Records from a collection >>
....
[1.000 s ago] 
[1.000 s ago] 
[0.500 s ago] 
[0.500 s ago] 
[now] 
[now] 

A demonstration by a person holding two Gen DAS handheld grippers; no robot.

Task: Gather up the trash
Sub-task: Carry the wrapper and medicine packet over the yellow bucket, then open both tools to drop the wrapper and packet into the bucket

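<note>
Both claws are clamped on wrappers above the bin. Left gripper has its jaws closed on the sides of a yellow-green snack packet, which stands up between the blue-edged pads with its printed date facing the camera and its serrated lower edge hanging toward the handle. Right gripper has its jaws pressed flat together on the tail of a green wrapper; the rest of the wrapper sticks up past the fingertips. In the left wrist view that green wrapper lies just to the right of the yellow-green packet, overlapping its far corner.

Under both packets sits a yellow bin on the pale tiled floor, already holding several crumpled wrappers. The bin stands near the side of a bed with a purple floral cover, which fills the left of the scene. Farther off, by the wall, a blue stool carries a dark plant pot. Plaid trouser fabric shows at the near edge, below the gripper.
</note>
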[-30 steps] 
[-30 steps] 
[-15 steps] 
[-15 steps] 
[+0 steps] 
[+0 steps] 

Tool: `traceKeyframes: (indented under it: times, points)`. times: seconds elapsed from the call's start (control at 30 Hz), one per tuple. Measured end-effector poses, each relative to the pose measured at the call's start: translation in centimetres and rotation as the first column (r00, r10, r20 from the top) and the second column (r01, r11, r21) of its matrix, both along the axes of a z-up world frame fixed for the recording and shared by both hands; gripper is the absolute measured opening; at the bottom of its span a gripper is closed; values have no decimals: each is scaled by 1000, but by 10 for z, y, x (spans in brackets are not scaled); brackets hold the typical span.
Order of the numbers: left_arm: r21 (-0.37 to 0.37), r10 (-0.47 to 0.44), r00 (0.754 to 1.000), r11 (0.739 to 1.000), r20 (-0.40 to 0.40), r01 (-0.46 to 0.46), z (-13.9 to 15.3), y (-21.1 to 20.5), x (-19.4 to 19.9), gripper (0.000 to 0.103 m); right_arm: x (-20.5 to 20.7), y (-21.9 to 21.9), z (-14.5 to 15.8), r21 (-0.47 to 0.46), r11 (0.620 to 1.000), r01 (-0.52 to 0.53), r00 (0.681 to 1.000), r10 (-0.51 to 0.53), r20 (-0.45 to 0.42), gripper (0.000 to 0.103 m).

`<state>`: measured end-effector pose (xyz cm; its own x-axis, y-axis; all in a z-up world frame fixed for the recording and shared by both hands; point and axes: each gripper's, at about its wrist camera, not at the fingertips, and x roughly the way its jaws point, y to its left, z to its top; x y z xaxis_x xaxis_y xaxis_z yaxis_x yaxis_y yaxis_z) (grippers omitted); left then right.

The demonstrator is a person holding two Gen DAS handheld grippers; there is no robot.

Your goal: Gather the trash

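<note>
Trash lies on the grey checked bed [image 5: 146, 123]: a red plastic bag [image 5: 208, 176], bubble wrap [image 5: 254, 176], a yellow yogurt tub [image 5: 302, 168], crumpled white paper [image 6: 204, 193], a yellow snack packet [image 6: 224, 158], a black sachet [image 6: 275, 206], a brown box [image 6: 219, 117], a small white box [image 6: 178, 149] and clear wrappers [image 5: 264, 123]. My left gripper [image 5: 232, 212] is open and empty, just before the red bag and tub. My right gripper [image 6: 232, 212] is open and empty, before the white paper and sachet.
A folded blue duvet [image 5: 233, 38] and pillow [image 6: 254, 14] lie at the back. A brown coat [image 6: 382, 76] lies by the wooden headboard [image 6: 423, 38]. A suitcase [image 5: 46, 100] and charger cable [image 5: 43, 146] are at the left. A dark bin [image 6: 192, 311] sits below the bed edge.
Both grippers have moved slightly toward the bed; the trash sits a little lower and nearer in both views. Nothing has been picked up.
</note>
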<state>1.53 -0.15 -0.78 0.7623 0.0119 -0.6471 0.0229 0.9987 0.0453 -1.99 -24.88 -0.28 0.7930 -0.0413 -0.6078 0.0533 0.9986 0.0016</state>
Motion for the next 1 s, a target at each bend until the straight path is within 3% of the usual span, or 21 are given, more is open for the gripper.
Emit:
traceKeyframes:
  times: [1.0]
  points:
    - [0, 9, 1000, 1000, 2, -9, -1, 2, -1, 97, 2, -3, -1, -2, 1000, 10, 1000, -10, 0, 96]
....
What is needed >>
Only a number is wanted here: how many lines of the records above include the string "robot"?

Your response >>
2